**Assignment**
From the data that follows, copy every line with the string "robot".

--------------------------------

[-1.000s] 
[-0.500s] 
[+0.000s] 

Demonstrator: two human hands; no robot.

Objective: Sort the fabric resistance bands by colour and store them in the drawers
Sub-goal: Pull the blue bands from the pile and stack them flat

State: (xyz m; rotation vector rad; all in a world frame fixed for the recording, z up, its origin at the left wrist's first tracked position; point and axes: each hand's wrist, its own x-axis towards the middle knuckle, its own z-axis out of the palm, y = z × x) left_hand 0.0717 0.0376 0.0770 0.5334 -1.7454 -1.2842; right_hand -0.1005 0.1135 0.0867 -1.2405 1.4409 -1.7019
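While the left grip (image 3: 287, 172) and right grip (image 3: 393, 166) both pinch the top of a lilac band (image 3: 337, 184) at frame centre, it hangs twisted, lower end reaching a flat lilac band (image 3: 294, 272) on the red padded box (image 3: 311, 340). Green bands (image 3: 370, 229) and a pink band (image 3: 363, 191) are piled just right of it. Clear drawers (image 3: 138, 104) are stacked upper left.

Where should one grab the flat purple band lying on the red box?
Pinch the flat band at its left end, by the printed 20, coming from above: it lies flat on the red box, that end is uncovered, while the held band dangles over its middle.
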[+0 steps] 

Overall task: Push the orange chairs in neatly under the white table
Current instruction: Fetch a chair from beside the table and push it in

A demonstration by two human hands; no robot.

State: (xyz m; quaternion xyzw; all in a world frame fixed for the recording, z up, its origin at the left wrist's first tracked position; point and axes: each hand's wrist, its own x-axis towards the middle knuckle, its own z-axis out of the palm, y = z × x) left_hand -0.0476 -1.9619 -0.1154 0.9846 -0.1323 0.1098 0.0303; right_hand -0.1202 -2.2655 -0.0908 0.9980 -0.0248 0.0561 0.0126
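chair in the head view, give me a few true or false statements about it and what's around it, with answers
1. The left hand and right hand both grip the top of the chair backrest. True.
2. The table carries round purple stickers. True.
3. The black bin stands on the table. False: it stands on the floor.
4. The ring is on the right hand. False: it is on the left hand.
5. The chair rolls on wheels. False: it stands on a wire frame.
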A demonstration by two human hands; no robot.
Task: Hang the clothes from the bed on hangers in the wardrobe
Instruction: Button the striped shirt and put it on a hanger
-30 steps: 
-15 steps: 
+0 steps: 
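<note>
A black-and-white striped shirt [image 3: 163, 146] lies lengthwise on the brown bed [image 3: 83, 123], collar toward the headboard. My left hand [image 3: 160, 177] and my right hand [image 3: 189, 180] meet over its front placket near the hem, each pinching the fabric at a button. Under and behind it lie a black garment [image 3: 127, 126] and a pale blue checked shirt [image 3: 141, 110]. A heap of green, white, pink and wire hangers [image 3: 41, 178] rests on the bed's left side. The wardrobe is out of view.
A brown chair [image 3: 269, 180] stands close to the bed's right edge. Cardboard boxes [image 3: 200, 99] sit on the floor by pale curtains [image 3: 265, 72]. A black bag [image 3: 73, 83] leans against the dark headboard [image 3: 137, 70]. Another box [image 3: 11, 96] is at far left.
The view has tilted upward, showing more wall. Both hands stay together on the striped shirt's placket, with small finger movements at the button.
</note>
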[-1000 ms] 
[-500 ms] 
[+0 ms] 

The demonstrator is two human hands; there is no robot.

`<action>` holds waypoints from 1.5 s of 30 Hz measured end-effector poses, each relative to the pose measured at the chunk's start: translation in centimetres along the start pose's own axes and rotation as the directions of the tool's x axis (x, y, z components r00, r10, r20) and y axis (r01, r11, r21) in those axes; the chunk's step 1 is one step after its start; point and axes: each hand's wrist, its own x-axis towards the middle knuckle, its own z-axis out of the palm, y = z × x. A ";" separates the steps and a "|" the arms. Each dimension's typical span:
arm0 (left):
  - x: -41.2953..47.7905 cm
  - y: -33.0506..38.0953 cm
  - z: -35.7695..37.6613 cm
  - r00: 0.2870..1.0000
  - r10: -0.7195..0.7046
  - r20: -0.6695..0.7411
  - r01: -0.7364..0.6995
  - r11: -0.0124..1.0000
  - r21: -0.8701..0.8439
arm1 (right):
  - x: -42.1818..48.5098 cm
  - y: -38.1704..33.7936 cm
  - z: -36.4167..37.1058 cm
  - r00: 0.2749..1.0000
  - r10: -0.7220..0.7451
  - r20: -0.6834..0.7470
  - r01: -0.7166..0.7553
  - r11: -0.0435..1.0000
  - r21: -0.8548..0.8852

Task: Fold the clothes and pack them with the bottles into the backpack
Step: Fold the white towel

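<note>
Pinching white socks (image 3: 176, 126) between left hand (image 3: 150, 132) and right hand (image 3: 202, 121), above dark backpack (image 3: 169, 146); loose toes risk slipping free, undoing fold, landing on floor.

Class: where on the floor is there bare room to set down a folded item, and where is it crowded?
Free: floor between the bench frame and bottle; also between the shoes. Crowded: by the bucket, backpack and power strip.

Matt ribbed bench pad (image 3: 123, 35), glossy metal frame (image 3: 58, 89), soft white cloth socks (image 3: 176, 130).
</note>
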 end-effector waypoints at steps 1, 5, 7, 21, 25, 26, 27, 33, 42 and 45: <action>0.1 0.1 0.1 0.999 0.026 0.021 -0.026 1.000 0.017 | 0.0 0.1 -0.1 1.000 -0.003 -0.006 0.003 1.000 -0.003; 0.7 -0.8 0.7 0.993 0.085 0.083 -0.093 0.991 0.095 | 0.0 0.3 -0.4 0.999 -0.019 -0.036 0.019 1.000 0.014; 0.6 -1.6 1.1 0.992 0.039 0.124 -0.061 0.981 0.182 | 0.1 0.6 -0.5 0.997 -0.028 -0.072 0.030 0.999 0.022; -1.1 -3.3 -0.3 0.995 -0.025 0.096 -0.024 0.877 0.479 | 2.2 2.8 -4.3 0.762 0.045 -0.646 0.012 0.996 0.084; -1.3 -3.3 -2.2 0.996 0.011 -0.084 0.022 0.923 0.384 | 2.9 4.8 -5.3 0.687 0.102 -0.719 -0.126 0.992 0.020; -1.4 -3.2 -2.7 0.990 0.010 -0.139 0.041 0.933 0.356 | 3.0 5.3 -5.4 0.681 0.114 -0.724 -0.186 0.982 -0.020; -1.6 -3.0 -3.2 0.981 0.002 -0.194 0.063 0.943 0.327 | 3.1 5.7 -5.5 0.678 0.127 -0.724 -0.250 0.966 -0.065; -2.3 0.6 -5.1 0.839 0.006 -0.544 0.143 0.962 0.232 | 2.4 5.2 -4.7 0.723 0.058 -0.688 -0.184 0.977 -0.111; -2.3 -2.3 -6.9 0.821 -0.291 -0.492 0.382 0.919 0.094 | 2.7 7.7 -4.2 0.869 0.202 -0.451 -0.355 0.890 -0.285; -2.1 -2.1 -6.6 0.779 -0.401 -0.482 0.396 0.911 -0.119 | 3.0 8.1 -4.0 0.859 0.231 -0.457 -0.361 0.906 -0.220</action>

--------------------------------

**Output of the task**
Demonstrator: two human hands; no robot.
A demonstration by two human hands; no robot.
A demonstration by two human hands; no robot.
The demonstrator is two human hands; there is no robot.

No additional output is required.